Goal of the exercise -
Each record is to be reproduced verbatim.

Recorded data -

□ □ □

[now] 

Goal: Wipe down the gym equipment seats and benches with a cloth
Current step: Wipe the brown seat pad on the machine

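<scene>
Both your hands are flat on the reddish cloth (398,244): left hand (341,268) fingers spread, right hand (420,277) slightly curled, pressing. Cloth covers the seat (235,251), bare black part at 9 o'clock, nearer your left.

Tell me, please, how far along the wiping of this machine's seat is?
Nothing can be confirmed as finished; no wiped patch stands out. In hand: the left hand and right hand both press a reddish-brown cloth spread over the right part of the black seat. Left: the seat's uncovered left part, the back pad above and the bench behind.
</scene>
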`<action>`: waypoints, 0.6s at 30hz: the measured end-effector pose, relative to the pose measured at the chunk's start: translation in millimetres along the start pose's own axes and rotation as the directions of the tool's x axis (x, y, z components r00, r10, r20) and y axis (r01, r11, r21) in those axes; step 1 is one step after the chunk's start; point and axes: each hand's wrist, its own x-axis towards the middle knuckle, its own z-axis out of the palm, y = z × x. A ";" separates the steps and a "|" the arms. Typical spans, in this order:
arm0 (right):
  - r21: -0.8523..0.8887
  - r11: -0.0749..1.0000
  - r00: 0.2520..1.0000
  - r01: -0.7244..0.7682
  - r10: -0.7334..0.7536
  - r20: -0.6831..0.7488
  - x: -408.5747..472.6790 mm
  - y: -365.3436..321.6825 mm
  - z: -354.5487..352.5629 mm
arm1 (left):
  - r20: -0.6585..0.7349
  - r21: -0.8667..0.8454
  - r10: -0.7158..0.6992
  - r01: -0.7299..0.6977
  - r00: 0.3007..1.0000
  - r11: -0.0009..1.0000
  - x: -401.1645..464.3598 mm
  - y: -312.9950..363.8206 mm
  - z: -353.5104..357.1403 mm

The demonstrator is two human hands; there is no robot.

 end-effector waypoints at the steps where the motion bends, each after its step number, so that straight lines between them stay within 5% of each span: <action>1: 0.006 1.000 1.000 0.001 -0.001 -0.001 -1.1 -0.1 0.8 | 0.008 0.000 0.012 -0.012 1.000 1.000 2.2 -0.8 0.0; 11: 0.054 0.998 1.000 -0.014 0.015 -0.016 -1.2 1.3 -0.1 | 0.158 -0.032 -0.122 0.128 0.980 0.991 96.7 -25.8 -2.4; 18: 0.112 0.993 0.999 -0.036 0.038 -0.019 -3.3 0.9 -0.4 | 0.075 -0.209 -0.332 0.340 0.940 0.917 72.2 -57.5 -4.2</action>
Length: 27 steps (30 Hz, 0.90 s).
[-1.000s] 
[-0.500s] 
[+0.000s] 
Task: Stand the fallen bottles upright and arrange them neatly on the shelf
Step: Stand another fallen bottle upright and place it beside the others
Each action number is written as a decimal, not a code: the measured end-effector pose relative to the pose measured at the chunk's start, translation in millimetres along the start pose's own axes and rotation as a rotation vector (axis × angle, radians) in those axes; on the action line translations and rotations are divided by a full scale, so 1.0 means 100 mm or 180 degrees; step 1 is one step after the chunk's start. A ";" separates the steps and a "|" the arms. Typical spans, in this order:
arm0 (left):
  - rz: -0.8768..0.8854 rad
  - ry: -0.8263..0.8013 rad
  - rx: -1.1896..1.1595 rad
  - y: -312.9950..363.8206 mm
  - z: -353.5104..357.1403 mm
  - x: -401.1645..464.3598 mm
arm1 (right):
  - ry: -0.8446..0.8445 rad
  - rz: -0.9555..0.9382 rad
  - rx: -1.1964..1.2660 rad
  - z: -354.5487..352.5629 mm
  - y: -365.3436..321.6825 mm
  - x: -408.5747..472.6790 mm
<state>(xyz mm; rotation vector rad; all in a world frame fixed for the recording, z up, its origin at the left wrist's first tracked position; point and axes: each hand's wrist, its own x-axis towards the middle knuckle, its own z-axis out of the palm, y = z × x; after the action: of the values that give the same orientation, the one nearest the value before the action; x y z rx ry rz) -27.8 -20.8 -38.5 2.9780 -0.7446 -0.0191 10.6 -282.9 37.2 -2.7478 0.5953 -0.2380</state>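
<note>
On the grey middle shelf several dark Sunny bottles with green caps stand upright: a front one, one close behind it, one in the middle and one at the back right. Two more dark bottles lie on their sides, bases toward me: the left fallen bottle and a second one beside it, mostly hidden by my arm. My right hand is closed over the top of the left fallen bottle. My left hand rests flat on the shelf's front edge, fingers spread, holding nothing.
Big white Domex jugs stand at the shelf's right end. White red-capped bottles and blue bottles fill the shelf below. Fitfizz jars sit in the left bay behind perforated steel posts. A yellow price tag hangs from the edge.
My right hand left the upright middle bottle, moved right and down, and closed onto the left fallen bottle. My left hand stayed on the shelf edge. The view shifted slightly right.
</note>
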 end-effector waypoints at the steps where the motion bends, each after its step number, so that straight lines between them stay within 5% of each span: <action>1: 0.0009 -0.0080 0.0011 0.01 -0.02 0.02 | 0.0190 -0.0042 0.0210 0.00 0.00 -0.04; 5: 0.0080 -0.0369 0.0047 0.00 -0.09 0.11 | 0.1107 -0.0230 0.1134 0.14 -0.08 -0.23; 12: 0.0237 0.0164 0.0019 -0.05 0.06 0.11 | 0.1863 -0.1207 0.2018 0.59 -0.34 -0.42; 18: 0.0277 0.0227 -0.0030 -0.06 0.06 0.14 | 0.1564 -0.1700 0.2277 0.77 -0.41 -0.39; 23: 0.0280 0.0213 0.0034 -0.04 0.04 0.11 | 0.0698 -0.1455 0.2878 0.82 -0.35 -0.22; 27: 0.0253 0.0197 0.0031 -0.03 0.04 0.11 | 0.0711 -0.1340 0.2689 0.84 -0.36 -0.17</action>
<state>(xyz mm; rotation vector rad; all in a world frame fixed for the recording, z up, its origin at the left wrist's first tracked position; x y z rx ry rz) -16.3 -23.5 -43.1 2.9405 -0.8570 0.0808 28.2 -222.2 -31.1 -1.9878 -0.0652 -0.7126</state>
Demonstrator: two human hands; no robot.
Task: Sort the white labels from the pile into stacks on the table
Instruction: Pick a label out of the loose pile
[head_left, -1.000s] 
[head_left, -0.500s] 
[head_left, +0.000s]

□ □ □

Result of this exercise -
[now] 

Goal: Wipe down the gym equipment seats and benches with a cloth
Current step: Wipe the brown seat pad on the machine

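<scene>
Both your hands are flat on the reddish cloth (398,244): left hand (341,268) fingers spread, right hand (420,277) slightly curled, pressing. Cloth covers the seat (235,251), bare black part at 9 o'clock, nearer your left.

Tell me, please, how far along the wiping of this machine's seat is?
Nothing can be confirmed as finished; no wiped patch stands out. In hand: the left hand and right hand both press a reddish-brown cloth spread over the right part of the black seat. Left: the seat's uncovered left part, the back pad above and the bench behind.
</scene>
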`<action>`: waypoints, 0.6s at 30hz: the measured end-effector pose, relative to the pose measured at the chunk's start: translation in millimetres along the start pose's own axes and rotation as the directions of the tool's x axis (x, y, z components r00, r10, r20) and y axis (r01, r11, r21) in those axes; step 1 is one step after the chunk's start; point and axes: each hand's wrist, its own x-axis towards the middle knuckle, its own z-axis out of the palm, y = z × x. A ";" separates the steps and a "|" the arms. Typical spans, in this order:
arm0 (right):
  - r21: -0.8523..0.8887
  - r11: -0.0749..1.0000
  - r00: 0.2520..1.0000
  - r01: -0.7244..0.7682
  - r10: -0.7334..0.7536
  - r20: -0.6831..0.7488
  - x: -408.5747..472.6790 mm
  - y: -365.3436..321.6825 mm
  - z: -354.5487..352.5629 mm
arm1 (left):
  - r20: -0.6585..0.7349
  - r21: -0.8667..0.8454
  - r10: -0.7158..0.6992
  - r01: -0.7299..0.6977
  - r00: 0.3007..1.0000
  - r11: -0.0009..1.0000
  - x: -401.1645..464.3598 mm
  - y: -312.9950..363.8206 mm
  - z: -353.5104..357.1403 mm

The demonstrator is two human hands; there is no robot.

 end-effector waypoints at the steps where the motion bends, each after its step number, so that straight lines between them stay within 5% of each span: <action>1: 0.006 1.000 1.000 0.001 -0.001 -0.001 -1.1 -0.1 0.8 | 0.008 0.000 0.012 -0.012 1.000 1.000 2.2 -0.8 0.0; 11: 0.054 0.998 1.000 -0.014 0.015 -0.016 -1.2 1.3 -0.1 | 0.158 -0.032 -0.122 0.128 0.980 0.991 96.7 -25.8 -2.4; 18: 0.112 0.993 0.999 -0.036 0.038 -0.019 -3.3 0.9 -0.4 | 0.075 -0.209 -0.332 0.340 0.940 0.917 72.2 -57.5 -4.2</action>
Length: 27 steps (30 Hz, 0.90 s).
[-1.000s] 
[-0.500s] 
[+0.000s] 
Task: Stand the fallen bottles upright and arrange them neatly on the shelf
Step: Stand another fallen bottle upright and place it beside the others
Each action number is written as a decimal, not a code: the measured end-effector pose relative to the pose measured at the chunk's start, translation in millimetres along the start pose's own axes and rotation as a rotation vector (axis × angle, radians) in those axes; on the action line translations and rotations are divided by a full scale, so 1.0 means 100 mm or 180 degrees; step 1 is one step after the chunk's start. A ";" separates the steps and a "|" the arms. Typical spans, in this order:
arm0 (left):
  - rz: -0.8768..0.8854 rad
  - ry: -0.8263..0.8013 rad
  - rx: -1.1896..1.1595 rad
  - y: -312.9950..363.8206 mm
  - z: -353.5104..357.1403 mm
  - x: -401.1645..464.3598 mm
arm1 (right):
  - ry: -0.8446..0.8445 rad
  - rz: -0.9555..0.9382 rad
  - rx: -1.1964..1.2660 rad
  - z: -354.5487..352.5629 mm
  - y: -365.3436..321.6825 mm
  - x: -408.5747..472.6790 mm
<state>(xyz mm; rotation vector rad; all in a world frame fixed for the recording, z up, its origin at the left wrist's first tracked position; point and axes: each hand's wrist, its own x-axis towards the middle knuckle, its own z-axis out of the palm, y = z × x; after the action: of the values that give the same orientation, the one nearest the value before the action; x y z rx ry rz) -27.8 -20.8 -38.5 2.9780 -0.7446 -0.0191 10.6 -282.9 37.2 -2.7478 0.5953 -0.2380</state>
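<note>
On the grey middle shelf several dark Sunny bottles with green caps stand upright: a front one, one close behind it, one in the middle and one at the back right. Two more dark bottles lie on their sides, bases toward me: the left fallen bottle and a second one beside it, mostly hidden by my arm. My right hand is closed over the top of the left fallen bottle. My left hand rests flat on the shelf's front edge, fingers spread, holding nothing.
Big white Domex jugs stand at the shelf's right end. White red-capped bottles and blue bottles fill the shelf below. Fitfizz jars sit in the left bay behind perforated steel posts. A yellow price tag hangs from the edge.
My right hand left the upright middle bottle, moved right and down, and closed onto the left fallen bottle. My left hand stayed on the shelf edge. The view shifted slightly right.
</note>
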 end-effector waypoints at the steps where the motion bends, each after its step number, so that straight lines between them stay within 5% of each span: <action>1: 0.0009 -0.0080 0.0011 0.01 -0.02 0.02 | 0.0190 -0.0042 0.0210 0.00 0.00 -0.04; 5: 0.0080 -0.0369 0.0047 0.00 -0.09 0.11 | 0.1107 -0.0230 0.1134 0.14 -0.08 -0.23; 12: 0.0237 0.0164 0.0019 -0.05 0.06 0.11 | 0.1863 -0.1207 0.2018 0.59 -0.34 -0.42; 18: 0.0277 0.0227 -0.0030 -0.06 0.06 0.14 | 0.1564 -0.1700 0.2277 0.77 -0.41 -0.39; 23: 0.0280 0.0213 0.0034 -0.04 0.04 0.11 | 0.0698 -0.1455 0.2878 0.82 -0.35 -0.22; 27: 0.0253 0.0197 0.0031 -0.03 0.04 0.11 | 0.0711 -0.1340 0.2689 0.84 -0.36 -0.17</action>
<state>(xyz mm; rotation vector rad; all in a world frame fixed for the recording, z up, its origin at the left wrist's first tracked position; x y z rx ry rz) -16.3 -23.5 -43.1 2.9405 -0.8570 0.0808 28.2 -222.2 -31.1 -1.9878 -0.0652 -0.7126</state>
Demonstrator: two human hands; no robot.
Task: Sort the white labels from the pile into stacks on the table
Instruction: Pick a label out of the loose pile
[head_left, -1.000s] 
[head_left, -0.500s] 
[head_left, +0.000s]

This exercise is now finished, and nothing remains to add.